Activity :: Exact copy, no pictures: return all the data below as written.

..............................

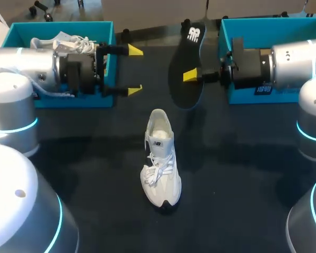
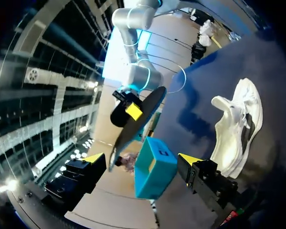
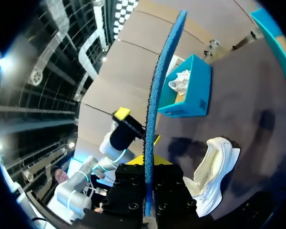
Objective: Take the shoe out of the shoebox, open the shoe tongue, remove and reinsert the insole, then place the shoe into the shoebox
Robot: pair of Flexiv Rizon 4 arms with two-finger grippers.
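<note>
A white shoe (image 1: 160,158) stands on the black table, toe toward the front edge, its mouth empty. The black insole (image 1: 187,63) hangs in the air behind the shoe, with my right gripper (image 1: 192,76) shut on its edge. The right wrist view has that insole (image 3: 159,95) edge-on, blue underneath, rising from between the right gripper's (image 3: 148,161) fingers, and the shoe (image 3: 212,176) beside it. My left gripper (image 1: 135,70) is open and holds nothing, facing the insole from the left. From the left wrist its open gripper (image 2: 140,158) looks at the insole (image 2: 138,121) and the shoe (image 2: 238,129).
A teal shoebox (image 1: 102,31) at the back left holds another white shoe (image 1: 68,45). A second teal shoebox (image 1: 237,29) stands at the back right behind my right arm. The black tabletop (image 1: 242,168) spreads around the shoe.
</note>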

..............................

Solution for this exercise ::
Objective: Take the shoe out of the shoebox, open the shoe tongue, remove and reinsert the insole, then place the shoe into the shoebox
Robot: pair of Flexiv Rizon 4 arms with two-finger grippers.
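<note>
A white shoe (image 1: 160,158) stands on the black table, toe toward the front edge, its mouth empty. The black insole (image 1: 187,63) hangs in the air behind the shoe, with my right gripper (image 1: 192,76) shut on its edge. The right wrist view has that insole (image 3: 159,95) edge-on, blue underneath, rising from between the right gripper's (image 3: 148,161) fingers, and the shoe (image 3: 212,176) beside it. My left gripper (image 1: 135,70) is open and holds nothing, facing the insole from the left. From the left wrist its open gripper (image 2: 140,158) looks at the insole (image 2: 138,121) and the shoe (image 2: 238,129).
A teal shoebox (image 1: 102,31) at the back left holds another white shoe (image 1: 68,45). A second teal shoebox (image 1: 237,29) stands at the back right behind my right arm. The black tabletop (image 1: 242,168) spreads around the shoe.
</note>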

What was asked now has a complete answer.